A Love Note to Running

I can hear the cadence of my feet on the pavement. Pound. Pound. Pound.

It’s a sound engrained into that weird place of my heart that accepts difficult endeavors as beautiful. It’s a sound I love, my feet falling one behind the other. Pound. Pound. Pound. My heart beats in time.

This is, after all, a love story.

The wind wraps around my body and I breathe in its sublime embrace. It overtakes my senses, and in a moment of reminiscent joy, I’m taken back to the first time I ever met the road with the kiss of my shoes.

That first time, was a haphazard experiment.
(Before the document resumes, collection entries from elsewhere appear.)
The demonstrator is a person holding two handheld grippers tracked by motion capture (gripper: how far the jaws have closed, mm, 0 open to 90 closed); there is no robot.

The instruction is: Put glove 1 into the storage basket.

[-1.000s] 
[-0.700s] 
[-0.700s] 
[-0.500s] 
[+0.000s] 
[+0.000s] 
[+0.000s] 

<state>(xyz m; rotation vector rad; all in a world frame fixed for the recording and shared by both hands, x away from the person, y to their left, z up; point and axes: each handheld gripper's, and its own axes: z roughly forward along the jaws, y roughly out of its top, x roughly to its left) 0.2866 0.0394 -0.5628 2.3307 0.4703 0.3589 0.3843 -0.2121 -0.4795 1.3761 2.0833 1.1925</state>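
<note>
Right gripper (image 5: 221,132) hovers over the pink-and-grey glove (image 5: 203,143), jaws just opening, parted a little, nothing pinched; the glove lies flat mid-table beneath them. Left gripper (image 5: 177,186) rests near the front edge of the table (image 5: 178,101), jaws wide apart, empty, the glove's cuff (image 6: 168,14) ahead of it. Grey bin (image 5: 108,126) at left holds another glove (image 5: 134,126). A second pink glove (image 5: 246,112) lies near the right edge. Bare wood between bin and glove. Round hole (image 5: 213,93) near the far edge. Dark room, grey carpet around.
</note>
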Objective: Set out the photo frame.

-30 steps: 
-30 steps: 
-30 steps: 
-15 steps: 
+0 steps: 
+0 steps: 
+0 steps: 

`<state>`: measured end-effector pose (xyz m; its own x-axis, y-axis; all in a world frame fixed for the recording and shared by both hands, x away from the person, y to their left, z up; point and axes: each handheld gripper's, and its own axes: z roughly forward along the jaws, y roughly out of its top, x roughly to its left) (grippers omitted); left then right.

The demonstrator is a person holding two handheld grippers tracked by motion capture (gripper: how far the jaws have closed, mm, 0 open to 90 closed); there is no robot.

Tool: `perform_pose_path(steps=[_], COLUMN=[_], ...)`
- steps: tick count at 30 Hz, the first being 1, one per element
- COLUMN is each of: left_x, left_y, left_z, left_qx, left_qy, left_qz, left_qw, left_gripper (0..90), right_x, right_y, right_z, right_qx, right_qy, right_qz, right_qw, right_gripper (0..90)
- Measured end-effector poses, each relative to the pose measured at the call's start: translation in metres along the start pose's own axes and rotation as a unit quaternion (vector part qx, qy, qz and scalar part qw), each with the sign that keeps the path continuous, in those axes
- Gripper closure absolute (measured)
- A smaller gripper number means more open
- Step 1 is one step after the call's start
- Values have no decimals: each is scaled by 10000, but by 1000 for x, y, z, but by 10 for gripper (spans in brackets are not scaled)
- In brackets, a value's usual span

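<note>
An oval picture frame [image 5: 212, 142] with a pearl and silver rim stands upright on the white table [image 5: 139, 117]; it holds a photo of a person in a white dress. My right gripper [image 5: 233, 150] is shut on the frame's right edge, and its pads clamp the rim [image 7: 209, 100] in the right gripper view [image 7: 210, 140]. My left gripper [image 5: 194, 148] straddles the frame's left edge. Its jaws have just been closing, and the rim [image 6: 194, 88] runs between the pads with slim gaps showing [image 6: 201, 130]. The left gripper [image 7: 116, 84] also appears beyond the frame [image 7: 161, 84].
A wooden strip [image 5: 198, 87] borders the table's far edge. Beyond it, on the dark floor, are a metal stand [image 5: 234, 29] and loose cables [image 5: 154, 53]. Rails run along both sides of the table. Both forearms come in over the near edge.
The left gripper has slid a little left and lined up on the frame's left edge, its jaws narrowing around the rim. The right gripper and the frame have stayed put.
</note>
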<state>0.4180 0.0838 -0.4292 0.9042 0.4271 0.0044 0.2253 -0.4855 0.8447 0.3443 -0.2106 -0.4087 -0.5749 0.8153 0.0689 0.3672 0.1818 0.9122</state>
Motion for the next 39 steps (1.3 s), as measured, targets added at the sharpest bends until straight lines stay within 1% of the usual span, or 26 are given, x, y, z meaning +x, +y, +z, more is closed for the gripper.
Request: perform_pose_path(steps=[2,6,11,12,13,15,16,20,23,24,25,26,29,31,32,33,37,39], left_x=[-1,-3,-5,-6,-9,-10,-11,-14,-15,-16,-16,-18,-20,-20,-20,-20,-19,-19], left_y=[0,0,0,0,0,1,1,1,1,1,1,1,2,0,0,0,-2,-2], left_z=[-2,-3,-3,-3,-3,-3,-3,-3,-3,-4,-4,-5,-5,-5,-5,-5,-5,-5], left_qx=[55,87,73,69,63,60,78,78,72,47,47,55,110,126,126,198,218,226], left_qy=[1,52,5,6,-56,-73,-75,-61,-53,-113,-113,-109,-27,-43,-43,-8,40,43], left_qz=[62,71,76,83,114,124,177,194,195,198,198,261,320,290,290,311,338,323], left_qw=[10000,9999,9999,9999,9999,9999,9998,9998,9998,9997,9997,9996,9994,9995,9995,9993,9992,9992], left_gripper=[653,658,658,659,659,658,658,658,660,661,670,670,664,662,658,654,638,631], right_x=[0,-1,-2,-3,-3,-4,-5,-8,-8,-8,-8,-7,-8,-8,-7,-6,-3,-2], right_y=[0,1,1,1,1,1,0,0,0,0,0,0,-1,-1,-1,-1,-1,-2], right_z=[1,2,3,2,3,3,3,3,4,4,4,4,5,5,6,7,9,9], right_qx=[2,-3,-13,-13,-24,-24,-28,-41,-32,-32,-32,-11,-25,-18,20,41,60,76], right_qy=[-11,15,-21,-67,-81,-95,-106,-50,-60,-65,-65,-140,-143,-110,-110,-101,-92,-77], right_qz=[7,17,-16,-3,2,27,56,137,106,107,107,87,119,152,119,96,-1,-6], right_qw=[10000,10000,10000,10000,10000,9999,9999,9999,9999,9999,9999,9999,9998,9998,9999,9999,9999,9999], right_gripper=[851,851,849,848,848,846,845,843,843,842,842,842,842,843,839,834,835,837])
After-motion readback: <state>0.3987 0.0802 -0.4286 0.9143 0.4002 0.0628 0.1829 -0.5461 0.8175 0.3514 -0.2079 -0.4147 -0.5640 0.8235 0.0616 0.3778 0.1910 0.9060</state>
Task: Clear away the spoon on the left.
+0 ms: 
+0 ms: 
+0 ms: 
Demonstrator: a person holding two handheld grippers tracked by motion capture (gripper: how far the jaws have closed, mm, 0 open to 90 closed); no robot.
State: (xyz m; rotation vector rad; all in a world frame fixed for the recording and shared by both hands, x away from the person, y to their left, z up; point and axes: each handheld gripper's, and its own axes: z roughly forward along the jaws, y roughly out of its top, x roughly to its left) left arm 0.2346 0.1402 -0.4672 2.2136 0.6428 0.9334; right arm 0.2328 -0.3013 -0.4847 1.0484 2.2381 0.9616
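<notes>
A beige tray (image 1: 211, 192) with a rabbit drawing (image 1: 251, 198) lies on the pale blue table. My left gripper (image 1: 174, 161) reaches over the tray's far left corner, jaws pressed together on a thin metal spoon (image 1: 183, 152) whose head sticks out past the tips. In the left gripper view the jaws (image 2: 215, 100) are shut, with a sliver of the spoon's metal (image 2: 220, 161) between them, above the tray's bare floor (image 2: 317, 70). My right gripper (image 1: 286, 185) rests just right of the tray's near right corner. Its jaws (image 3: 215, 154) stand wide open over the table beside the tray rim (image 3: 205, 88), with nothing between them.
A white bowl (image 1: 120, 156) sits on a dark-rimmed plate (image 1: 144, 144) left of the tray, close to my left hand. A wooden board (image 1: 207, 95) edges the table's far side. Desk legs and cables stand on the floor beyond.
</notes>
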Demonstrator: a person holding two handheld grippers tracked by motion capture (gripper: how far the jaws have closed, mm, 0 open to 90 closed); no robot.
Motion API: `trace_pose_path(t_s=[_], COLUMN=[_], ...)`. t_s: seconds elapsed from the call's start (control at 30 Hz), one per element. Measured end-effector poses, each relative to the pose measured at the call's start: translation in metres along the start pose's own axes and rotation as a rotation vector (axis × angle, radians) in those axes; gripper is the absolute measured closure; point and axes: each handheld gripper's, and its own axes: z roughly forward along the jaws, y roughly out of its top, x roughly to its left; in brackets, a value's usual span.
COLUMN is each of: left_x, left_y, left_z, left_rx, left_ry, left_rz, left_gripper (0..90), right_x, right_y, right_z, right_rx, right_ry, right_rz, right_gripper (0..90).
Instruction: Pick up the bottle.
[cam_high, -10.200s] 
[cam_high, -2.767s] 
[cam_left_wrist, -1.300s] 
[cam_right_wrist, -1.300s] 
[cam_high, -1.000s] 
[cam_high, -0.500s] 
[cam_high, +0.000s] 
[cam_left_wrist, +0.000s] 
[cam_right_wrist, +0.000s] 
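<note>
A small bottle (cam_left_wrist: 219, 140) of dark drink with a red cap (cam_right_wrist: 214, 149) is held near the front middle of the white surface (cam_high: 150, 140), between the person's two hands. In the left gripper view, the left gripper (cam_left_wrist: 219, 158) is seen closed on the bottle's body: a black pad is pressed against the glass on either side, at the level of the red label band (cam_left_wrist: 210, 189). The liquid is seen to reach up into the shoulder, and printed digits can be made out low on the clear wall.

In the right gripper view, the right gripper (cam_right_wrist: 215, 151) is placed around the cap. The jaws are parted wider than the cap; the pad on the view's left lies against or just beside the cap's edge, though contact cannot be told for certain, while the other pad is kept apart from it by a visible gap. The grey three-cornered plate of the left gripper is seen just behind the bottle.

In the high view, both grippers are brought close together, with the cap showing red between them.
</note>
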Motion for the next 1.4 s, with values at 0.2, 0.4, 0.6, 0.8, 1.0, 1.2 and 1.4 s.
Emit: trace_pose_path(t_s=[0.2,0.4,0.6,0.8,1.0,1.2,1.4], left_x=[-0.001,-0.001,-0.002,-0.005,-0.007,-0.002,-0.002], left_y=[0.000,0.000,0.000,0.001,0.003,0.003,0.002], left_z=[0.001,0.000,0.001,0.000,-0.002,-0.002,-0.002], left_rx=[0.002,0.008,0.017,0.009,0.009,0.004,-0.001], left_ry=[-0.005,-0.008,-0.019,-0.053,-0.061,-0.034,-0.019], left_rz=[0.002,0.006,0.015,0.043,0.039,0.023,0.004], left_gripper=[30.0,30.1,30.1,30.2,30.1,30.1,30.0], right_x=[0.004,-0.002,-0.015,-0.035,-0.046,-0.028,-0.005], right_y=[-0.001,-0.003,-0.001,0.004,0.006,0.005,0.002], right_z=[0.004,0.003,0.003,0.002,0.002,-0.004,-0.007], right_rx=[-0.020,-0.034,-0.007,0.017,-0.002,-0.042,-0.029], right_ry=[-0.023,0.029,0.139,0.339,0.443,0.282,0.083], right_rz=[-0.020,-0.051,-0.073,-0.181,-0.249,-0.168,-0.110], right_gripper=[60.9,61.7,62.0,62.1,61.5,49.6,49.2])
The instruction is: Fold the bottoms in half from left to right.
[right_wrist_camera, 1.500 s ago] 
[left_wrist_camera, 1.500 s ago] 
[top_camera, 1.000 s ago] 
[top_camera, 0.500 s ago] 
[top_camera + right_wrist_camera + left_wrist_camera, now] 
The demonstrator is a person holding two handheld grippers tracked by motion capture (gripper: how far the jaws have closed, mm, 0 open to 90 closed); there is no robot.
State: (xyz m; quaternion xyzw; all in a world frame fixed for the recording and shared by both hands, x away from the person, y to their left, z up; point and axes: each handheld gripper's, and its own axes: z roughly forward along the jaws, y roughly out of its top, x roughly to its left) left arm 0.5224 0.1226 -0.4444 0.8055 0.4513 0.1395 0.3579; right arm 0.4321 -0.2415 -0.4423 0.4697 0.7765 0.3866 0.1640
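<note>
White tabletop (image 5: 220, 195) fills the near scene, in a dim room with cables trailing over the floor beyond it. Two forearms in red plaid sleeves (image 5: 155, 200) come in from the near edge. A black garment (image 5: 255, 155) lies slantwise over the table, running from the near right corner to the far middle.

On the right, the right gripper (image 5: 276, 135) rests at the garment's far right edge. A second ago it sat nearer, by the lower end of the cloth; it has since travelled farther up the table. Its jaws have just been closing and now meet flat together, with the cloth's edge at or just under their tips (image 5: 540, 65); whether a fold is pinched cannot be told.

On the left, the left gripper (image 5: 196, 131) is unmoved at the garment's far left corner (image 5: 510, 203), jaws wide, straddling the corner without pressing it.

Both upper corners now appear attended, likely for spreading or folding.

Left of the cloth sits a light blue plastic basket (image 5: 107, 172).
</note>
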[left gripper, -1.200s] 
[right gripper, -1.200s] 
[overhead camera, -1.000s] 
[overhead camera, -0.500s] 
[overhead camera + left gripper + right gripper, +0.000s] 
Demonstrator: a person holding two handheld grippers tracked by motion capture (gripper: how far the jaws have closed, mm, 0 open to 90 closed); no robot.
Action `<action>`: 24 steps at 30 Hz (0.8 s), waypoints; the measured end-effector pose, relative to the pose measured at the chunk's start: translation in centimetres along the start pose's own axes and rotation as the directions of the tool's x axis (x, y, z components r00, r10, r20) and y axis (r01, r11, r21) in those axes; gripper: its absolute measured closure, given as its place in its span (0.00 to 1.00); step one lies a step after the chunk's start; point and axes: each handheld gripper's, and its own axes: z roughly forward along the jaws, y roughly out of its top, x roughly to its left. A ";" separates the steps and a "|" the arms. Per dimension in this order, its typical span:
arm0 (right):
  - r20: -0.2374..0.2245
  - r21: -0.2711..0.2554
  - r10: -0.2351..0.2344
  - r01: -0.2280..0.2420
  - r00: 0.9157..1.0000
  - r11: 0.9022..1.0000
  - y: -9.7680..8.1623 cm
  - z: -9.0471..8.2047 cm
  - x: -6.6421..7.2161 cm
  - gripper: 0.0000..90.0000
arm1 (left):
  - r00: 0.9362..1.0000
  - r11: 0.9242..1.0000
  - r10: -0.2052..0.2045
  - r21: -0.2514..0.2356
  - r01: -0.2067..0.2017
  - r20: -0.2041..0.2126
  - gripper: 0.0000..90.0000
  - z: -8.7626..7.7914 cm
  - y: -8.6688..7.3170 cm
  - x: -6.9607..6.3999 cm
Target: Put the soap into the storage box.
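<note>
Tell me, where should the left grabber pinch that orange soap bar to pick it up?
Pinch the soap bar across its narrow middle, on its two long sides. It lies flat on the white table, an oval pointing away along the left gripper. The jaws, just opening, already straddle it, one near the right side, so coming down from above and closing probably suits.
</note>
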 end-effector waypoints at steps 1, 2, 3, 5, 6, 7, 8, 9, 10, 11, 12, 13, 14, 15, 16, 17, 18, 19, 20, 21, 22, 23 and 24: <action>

A pinch of ambition, a pinch of stubbornness, a whole heaping of I have no clue what I’m doing. I was 13, and the fact that I couldn’t finish our school mile was like this giant puzzle. You know the ones? They look so simple but are bewildering in their exhausting pursuit.

So, I set out. One block at a time. And I ran that darn mile in its entirety.

Today, my miles look a little different. They don’t come and go singularly, but rather, in singularity, add one on top of the other like harmonious verses. Those miles move me. They lull me like a love song.

I owe a lot to those miles. There are too many to count now. But, truly, I don’t care to count. Running doesn’t add to my life in numbers but rather in the undulating freedom that ensues when I allow the problems, the daily tasks, time itself to take a backseat to that… Pound. Pound. Pound.

That deep inhale and exhale. That dance of courageous feet.